Congress gave final approval to a massive $1.2 trillion “omnibus” appropriations bill for the current federal fiscal year that includes funding for a broad array of federal discretionary programs including mental illness research, services and veterans’ programs. The package has already been signed by President Obama. This ends the year-long partisan fight over FY 2012 spending priorities, nearly three months into the current fiscal year. This agreement keeps in place an overall limit on discretionary spending that congressional leaders and President Obama agreed to in August of 2011 and will stay in place for the coming decade. For mental illness research and mental health services programs there is a 0.189 percent reduction across the board. This very small cut was imposed on every program and account in the Labor-HHS-Education title of the omnibus appropriations bill.
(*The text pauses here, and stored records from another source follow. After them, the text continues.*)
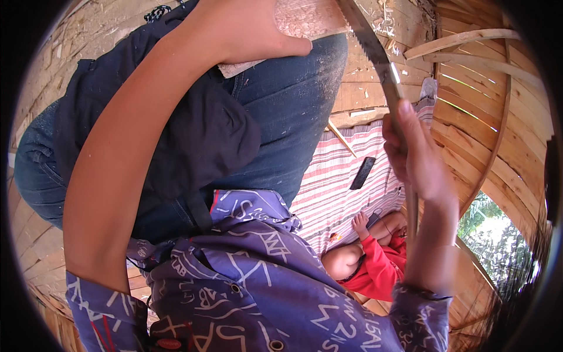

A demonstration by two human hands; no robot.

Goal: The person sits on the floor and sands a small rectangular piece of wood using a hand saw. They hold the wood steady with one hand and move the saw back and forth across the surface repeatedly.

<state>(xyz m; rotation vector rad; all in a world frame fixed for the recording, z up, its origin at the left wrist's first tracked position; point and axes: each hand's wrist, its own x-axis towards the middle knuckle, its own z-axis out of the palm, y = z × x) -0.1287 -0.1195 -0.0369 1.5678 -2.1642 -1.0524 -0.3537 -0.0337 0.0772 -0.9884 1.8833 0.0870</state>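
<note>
My left hand (252,29) presses on a pale wooden board (314,19) that lies across my thigh at the top of the view. The thumb lies along its near side; the other fingers run out of view. In my right hand (419,149) is the handle of a handsaw, fingers wrapped round it. The saw's toothed blade (369,42) slants up and left, its teeth against or very close to the board's right end. The blade's tip is cut off by the upper edge.
On a striped mat (328,170) lie a black phone (363,173) and a thin wooden stick (342,138). A person in a red top (381,258) sits low at the right. Curved planks (469,135) wall the right side. Wood shavings (384,23) litter the floor. Dark cloth (205,135) covers my lap.
</note>
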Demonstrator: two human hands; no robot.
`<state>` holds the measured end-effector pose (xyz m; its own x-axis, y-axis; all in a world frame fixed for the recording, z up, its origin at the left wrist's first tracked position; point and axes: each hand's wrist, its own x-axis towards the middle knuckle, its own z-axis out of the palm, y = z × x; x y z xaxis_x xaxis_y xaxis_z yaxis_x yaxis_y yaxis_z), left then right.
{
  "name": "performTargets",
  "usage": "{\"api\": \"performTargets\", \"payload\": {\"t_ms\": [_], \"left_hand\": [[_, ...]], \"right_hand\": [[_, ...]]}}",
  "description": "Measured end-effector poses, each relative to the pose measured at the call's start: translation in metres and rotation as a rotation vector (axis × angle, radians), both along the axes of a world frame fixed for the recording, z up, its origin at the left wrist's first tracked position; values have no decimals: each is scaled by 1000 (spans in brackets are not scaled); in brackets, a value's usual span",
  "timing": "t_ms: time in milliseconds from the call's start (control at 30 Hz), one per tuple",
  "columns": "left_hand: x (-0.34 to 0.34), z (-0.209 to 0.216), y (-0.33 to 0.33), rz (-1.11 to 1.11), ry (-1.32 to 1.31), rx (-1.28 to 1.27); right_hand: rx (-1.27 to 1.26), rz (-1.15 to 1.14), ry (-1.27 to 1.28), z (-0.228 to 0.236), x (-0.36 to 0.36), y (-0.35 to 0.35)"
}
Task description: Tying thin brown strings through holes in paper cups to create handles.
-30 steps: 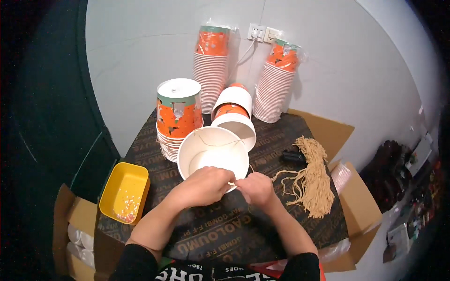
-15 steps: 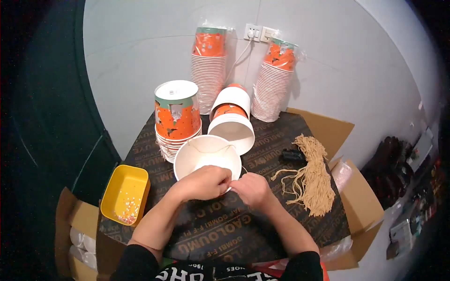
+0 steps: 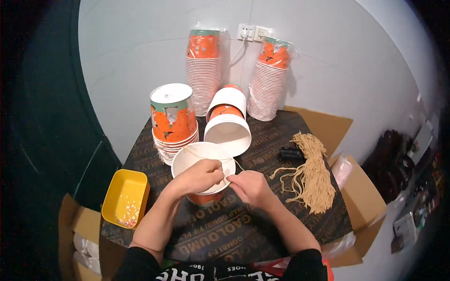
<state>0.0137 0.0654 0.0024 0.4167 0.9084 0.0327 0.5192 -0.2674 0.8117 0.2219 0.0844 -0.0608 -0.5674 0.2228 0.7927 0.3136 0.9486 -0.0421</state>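
The bucket (image 3: 185,164) stands near the middle of the tabletop (image 3: 262,229), white inside and orange outside, its mouth turned up; a cord (image 3: 239,165) crosses the mouth and passes over the rim on the side toward the tabletop's right edge. The left hand (image 3: 201,177) reaches over the near rim, fingers curled inward; its fingertips are hidden, so whether they grip the cord cannot be told; the right hand (image 3: 251,186) is at the right of the rim, thumb and forefinger brought close together, and what lies between them is too small to make out.

In the inspector's judgement, sound handling calls for light fingertip pressure, since the rim looks thin enough to buckle; the cord should be kept free of twists and guided close to the wall; both hands should work near one another, with the left steadying the bucket from inside.

The cord bundle (image 3: 313,182) lies near the tabletop's right edge, loose strands pointing toward the bucket; these should be kept apart from the working cord; the yellow tray (image 3: 143,199) sits at the left edge, well apart.
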Motion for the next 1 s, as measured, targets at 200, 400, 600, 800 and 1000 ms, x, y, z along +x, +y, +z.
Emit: {"api": "performTargets", "payload": {"t_ms": [200, 400, 600, 800, 1000], "left_hand": [[2, -10, 3, -29, -252, -83], [10, -5, -2, 40, -481, -200], [12, -8, 0, 31, -576, -279], [9, -10, 3, 8, -573, -313], [10, -10, 3, 6, -556, -319]], "right_hand": [[-23, 50, 77, 2, -3, 0], [-45, 39, 46, 1, -2, 0], [-75, 50, 75, -4, -2, 1], [-231, 91, 212, 14, 3, -6], [-229, 112, 268, 21, 2, -6]]}}
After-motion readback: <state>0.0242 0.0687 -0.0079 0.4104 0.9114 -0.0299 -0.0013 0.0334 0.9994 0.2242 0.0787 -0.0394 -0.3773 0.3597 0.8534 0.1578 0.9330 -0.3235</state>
For FY 2012, the agreement includes $1.483 billion for the National Institute of Mental Health (NIMH). This is approximately $8 million more than the FY 2011 funding level of $1.475 million. The 0.189 percent reduction will lower this $8 million increase by $2.8 million. This is far below the requested increase for FY 2012 that was in the President’s budget and the original House version of the Labor-HHS-Education Appropriations bill, a $40 million increase above the FY 2011 level. This is a major disappointment given the challenges facing NIMH and the tremendous need for new investments in basic scientific and clinical research on mental illness.
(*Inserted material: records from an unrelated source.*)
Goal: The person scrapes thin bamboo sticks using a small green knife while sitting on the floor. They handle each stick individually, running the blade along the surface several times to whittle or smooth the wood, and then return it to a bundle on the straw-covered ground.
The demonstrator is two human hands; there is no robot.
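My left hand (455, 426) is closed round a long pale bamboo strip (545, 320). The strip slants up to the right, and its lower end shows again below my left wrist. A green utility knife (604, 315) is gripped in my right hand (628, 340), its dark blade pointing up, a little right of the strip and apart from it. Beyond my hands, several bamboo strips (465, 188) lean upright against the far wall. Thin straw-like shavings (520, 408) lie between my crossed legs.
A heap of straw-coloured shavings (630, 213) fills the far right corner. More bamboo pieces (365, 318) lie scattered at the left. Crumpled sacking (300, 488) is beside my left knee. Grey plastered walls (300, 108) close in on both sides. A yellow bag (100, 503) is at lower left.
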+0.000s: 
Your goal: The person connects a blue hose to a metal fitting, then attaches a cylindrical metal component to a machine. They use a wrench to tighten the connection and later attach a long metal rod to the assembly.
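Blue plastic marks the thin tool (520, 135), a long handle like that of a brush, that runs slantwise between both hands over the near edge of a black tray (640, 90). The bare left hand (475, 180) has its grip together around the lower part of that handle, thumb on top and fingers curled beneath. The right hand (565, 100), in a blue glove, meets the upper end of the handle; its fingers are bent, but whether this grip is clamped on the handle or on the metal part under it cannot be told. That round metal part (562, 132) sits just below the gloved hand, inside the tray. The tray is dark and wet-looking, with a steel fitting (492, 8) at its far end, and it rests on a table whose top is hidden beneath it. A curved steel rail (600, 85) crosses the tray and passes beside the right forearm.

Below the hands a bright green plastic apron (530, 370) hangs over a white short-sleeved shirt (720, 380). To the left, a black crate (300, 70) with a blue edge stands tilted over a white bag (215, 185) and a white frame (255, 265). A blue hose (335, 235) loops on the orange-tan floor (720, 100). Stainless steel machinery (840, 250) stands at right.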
Holding the NIMH budget essentially to its current level will likely leave the agency struggling to fund an adequate number of “new and competing” research grants in FY 2012. The very small increase for NIMH for FY 2012 is well below “medical research inflation,” the annual escalation in research cost. In addition, NIMH has nearly $700 million in “out-year” commitments (more than 40 percent of the total NIMH budget) of ongoing multi-year grants for basic research and clinical studies. Holding the NIMH budget at or near a freeze for FY 2012 will likely lower the Institute’s “pay-line” to 15 percent. In other words, 85 percent of “new and competing” research grants (that get through peer review and are deemed to be meritorious science) will not receive funding.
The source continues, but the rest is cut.